Xenopus is petite, with tiny claws on its webbed toes and eyes that look straight up from the top of its head. You could hold one in the palm of your hand, if you managed to catch it. Males and females look identical, save for one distinguishing characteristic: males have dark patches on their forearms that act like Velcro, enabling them to hold on to females when they clasp, or mate. “She’s very slippery, you know,” says Kelley.

The frog vocal system, though different from ours, works through the same basic physical elements and processes. Their brains interpret sound input, develop a response, and realize it through a vibrating vocal organ called the larynx. Xenopus sings a song made up of quick clicks, like the sound of a Geiger counter or a matchbox car wound too tight. However, their songs are not “musical” in the usual sense. Frogs sing based on instinct alone; they don’t have to learn their songs and they aren’t thinking creatively. Their communication is simple, consistent, and tractable- perfect for scientific research. In fact, Xenopus has only four songs in total: two for the males and two for the females, and only two intentions: either attract mates or scare off competition. “So the thing to do,” says Kelley, “is to take this very simple system, which is simply shut-up or be turned on, and ask how it works.”

Still, in Kelley’s lab, simplification can go one step further. “It turns out,” she says with a wry smile, “that you can make the brain sing in the dish.” By dousing a disembodied brain with neurotransmitters and electricity, it is possible to trigger a frog’s vocal organ to sing by itself, without the rest of the body. Though it seems a bit gruesome, this technique is valuable because it allows Kelley’s team to gather more accurate data about how communication works in the brain. Having accomplished this feat, the next step for Kelley’s lab is to see if they can get the isolated brain to hear, allowing the lab to explore the relationship between hearing and utterance in the brain with unprecedented accuracy and control.

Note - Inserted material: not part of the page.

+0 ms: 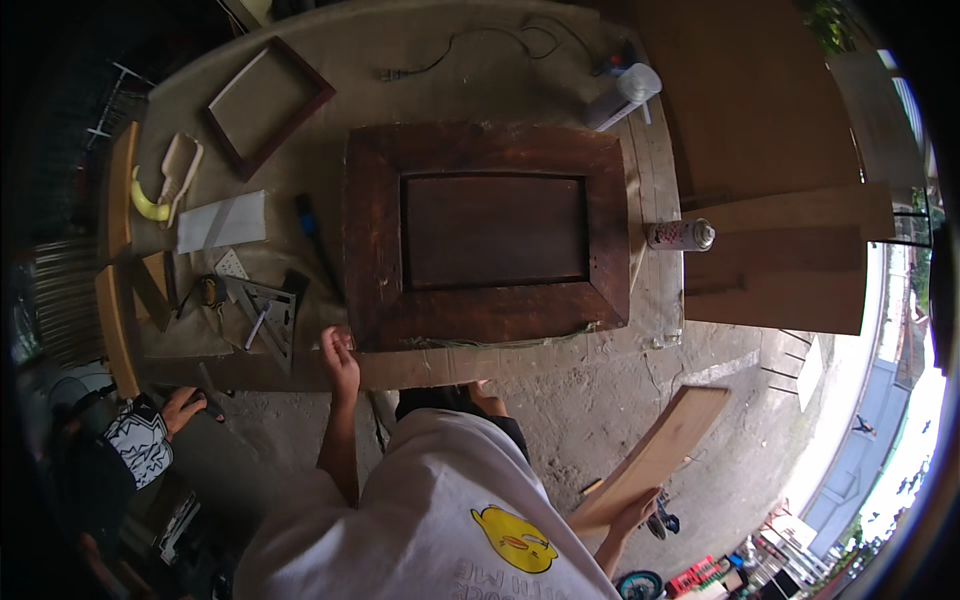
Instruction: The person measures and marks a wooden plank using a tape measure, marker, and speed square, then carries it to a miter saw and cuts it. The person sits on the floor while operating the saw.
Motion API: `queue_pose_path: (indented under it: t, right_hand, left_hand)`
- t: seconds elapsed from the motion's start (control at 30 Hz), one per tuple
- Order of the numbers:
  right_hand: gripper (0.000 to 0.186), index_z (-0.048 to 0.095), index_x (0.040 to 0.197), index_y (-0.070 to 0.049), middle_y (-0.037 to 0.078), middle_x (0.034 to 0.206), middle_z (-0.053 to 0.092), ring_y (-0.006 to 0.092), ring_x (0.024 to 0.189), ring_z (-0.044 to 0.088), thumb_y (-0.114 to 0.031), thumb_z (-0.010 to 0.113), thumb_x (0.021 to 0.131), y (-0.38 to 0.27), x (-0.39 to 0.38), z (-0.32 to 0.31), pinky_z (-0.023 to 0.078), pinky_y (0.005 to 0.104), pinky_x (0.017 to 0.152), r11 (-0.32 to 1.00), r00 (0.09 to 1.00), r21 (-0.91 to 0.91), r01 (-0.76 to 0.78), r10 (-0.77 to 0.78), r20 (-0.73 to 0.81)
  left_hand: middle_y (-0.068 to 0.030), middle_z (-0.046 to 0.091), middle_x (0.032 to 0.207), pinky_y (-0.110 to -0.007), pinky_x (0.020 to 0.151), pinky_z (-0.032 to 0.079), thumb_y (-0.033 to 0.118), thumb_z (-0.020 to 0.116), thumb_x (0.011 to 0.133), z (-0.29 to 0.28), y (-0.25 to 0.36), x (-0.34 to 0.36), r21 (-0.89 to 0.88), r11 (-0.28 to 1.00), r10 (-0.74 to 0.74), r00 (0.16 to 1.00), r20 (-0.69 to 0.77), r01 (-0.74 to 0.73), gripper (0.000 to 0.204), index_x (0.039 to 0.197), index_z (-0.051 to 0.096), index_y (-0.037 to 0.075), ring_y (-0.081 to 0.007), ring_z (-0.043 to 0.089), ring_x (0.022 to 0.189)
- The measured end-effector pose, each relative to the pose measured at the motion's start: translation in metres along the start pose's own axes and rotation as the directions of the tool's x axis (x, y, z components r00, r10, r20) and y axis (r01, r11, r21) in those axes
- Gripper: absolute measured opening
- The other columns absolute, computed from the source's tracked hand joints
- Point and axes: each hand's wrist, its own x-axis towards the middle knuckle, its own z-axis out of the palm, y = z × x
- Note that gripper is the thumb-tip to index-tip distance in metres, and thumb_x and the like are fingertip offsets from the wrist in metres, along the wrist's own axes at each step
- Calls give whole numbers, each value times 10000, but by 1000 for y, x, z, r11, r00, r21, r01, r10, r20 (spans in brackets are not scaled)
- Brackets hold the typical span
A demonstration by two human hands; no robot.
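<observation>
Near the bench's front edge, my left hand (339,356) is beside the lower left corner of a dark framed wooden panel (372,250), its fingers loosely bent and nothing visible in them. Whether it touches that edge I cannot tell. Down at the lower right, my right hand (630,515) grips a long light-brown wooden board (660,440), held below the bench. A metal square (280,320), a tape measure (211,291) and a blue-tipped tool (308,219) lie left of the panel.
The covered bench (450,100) also holds a small frame (305,108), spray can (681,235), white container (630,90), cord and banana (150,207). Large sheets (760,110) stand right. Another person's hand (183,408) is at lower left. Bike parts and crates lie on the floor, lower right.
</observation>
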Motion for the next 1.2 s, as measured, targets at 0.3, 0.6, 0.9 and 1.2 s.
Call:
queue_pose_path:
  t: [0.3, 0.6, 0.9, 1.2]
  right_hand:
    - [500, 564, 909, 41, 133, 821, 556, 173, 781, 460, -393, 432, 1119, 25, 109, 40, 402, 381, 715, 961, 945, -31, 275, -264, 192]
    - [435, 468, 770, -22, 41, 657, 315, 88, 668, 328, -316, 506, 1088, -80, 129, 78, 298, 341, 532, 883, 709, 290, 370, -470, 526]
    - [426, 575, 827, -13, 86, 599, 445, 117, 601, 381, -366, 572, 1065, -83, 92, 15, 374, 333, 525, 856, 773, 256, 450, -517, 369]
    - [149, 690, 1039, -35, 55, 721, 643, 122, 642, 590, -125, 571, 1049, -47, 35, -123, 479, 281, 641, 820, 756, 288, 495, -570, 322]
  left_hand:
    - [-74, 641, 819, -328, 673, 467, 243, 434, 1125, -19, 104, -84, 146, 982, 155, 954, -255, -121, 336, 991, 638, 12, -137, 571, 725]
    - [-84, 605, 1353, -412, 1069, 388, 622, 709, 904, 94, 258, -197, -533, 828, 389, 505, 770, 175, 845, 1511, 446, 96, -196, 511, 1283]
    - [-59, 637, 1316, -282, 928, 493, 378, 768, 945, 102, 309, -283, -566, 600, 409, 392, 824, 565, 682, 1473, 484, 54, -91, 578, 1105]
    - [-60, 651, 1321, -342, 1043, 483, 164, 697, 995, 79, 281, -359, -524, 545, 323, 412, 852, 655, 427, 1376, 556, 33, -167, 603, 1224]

Although Kelley’s research is relevant in numerous fields, including developmental biology, vocal communication, and genetics, her goal is more personal and simple: to pursue her passion and curiosity. “Often in science,” she says, “incredibly important insights into biology come not from whatever clinical problem you think you’re studying, but from somebody who’s, you know, fascinated by spiders.” She works to find answers to questions that intrigue her and, when it comes to applications for her research, she isn’t worried. “I’m perfectly sure that everything I find out about the frogs is going to cure stuttering, but it’s not my job in life to cure stuttering; my job is to find out how it works.”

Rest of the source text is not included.